**WHAT THE TASK ASKS:** From the records below, output exactly the lines running from the line containing "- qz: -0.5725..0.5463" through the line containing "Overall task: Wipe", and no others.

Records excerpted from a collection
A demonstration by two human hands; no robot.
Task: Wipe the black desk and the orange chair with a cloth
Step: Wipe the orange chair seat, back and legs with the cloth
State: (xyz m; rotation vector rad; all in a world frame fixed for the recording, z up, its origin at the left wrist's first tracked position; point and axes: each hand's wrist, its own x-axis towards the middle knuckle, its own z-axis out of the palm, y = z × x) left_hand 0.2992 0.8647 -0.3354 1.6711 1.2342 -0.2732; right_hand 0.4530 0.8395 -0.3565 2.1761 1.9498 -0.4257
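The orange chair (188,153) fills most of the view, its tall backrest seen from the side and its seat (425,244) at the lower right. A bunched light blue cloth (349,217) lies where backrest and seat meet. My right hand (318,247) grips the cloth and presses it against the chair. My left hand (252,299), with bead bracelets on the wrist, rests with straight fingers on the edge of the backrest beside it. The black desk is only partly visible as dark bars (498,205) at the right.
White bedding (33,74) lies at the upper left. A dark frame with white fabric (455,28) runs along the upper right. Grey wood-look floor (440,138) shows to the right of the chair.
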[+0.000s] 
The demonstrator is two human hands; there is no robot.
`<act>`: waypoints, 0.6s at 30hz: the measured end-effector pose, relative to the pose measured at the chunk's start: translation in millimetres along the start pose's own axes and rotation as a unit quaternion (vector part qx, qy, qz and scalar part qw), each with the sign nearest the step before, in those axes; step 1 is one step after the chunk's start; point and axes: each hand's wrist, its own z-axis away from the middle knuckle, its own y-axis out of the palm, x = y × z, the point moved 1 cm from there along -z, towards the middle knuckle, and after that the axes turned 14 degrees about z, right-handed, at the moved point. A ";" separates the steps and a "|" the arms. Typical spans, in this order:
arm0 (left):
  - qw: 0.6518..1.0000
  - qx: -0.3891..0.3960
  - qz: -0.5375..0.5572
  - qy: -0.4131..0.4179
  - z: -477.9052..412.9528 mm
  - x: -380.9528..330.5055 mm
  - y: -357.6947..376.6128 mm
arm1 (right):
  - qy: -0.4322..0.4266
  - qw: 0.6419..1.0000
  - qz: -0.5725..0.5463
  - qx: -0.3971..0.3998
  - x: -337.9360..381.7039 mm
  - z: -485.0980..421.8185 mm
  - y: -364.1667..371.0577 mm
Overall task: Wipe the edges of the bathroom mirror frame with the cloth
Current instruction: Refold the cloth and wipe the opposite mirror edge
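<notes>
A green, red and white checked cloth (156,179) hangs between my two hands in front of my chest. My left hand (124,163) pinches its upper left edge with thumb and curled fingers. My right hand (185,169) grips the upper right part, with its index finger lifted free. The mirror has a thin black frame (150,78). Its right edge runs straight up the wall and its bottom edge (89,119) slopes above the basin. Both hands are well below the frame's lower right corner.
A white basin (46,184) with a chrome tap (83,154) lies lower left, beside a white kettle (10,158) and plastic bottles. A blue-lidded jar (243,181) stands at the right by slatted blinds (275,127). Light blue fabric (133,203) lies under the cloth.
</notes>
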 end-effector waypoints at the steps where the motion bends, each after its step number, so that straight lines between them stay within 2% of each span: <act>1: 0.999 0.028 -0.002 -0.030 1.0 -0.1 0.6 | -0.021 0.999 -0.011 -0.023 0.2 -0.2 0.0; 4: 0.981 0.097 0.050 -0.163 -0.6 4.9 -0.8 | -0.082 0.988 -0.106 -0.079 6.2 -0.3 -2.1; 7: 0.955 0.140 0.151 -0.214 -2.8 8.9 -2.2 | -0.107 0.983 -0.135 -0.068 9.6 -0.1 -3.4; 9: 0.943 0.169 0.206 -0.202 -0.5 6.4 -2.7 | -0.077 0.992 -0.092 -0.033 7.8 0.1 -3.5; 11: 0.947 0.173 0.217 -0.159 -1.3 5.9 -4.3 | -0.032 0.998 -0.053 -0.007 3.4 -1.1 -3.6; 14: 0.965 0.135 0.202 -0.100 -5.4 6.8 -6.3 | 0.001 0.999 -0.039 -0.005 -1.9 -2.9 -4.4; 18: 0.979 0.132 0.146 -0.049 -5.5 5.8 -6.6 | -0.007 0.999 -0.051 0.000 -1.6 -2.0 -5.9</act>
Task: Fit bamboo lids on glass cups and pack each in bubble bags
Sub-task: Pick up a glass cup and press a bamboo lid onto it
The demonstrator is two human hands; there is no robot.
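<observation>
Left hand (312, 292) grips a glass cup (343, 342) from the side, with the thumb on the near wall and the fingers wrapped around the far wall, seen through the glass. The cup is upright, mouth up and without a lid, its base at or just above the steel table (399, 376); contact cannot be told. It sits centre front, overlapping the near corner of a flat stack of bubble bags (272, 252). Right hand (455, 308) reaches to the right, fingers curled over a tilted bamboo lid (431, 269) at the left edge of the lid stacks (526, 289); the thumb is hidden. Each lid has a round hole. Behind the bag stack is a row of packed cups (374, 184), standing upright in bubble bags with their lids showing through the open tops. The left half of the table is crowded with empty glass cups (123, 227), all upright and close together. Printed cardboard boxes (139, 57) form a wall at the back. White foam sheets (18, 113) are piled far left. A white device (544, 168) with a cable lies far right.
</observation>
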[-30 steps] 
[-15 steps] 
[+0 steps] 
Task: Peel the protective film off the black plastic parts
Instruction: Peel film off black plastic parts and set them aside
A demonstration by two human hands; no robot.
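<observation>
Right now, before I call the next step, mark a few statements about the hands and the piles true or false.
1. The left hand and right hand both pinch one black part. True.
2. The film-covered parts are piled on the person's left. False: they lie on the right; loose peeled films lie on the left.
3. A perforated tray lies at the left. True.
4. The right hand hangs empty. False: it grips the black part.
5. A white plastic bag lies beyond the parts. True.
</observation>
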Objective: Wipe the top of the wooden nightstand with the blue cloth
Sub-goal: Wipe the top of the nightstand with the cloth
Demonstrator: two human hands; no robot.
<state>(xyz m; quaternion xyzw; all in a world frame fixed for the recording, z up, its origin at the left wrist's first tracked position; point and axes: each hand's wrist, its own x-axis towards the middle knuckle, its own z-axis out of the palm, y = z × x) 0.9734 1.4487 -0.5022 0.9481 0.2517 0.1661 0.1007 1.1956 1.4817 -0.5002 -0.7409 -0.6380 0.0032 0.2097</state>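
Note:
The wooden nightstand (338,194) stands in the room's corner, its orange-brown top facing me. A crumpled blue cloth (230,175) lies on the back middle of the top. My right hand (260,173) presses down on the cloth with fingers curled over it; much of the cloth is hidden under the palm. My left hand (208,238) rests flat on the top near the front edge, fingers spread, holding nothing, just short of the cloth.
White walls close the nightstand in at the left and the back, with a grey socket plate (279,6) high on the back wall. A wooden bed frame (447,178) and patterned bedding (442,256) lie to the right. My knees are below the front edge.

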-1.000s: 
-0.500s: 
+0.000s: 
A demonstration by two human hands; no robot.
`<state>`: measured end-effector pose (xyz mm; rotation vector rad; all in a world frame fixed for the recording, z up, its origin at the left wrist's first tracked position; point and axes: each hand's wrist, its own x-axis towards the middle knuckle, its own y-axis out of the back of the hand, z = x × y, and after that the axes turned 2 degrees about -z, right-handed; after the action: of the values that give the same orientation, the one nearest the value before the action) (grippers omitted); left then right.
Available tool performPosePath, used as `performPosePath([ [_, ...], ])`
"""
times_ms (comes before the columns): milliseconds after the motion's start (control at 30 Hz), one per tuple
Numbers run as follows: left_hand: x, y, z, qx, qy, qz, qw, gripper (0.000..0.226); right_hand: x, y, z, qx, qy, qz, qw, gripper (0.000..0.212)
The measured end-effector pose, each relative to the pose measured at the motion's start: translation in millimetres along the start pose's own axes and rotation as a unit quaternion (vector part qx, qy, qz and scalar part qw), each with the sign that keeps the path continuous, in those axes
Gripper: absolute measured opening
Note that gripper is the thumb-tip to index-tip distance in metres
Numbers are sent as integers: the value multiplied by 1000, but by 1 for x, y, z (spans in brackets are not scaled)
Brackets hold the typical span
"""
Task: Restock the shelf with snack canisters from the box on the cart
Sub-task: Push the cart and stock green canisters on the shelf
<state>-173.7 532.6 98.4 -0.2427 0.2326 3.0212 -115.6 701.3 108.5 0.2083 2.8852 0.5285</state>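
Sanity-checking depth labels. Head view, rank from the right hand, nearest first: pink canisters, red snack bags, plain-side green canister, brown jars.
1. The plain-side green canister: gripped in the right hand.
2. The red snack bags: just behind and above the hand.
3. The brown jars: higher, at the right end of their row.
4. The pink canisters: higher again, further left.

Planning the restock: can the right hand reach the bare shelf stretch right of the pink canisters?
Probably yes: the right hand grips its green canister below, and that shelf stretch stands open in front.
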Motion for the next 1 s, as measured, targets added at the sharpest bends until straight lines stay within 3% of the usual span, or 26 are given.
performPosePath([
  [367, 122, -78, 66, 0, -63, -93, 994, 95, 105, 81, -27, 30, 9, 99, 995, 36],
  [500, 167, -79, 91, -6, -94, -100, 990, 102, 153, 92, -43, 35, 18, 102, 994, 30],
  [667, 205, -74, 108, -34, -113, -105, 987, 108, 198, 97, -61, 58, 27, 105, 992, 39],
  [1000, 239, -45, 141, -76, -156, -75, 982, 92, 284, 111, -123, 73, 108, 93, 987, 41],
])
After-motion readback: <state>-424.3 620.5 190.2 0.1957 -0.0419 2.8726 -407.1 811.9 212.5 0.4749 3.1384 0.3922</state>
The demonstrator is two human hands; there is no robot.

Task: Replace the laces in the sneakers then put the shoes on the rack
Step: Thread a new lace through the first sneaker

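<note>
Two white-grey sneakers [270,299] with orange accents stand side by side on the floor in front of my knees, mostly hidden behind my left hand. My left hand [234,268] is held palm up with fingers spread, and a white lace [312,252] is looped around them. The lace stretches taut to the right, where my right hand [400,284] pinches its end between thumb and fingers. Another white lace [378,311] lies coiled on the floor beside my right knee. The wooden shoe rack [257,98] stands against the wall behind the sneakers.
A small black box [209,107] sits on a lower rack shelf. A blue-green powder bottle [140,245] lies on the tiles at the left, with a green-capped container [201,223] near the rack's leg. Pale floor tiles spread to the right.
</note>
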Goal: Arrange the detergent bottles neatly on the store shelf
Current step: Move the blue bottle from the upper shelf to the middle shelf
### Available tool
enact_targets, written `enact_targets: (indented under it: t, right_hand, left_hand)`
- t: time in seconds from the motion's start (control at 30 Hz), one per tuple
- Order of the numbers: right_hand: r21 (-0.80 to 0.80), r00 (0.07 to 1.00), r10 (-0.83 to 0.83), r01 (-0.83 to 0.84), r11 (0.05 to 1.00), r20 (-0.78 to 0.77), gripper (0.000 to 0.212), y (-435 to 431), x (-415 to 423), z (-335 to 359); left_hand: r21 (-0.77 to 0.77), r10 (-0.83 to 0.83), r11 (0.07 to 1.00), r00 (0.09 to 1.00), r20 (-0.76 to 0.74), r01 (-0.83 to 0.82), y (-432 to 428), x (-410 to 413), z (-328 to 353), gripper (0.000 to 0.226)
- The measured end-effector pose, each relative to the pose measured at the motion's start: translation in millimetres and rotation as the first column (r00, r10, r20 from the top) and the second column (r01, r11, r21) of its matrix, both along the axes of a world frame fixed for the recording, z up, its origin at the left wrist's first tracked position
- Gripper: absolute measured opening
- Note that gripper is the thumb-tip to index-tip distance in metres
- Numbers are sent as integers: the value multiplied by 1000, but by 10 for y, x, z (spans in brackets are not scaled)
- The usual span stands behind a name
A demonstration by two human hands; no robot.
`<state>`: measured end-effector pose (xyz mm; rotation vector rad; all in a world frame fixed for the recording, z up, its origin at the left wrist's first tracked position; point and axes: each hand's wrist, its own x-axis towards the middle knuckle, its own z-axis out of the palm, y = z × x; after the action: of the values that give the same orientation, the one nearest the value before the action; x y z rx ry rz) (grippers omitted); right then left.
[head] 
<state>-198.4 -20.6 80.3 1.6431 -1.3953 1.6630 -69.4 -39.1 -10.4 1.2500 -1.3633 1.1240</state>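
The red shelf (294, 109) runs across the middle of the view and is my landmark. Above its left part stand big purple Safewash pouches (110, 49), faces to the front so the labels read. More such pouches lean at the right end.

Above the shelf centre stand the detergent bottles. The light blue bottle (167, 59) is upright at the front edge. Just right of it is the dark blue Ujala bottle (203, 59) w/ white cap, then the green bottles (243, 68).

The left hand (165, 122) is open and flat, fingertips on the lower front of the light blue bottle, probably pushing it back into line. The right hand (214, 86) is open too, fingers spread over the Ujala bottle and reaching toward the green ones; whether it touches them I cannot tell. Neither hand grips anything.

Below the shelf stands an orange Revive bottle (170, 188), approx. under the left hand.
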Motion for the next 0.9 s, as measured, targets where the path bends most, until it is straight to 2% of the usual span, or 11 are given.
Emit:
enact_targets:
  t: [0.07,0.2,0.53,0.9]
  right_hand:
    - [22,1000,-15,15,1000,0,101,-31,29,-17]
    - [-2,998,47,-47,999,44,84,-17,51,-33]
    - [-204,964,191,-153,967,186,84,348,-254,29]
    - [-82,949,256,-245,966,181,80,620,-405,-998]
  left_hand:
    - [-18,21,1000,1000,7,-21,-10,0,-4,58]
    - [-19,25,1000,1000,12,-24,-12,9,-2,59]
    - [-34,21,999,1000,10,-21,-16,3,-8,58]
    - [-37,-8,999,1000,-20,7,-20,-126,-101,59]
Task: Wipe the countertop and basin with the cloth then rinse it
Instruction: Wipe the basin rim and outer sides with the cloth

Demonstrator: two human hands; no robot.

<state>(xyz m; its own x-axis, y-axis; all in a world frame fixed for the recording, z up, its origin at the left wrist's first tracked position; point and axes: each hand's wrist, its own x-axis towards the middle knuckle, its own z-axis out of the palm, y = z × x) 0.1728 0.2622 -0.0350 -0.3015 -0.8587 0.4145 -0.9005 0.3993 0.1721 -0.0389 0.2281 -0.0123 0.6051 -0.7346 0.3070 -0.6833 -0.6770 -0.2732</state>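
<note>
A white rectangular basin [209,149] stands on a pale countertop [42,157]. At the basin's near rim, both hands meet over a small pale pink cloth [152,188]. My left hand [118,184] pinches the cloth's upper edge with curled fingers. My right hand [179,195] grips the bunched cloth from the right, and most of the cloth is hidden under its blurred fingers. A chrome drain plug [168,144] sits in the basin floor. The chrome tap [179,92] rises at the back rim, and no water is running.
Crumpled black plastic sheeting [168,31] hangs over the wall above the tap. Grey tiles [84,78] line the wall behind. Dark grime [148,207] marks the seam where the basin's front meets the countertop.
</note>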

**PROBLEM SOLUTION:**
  - qz: -0.5725..0.5463
  - qx: -0.3971..0.3998
  - x: -337.9360..381.7039 mm
  - z: -485.0980..421.8185 mm
  - y: -364.1667..371.0577 mm
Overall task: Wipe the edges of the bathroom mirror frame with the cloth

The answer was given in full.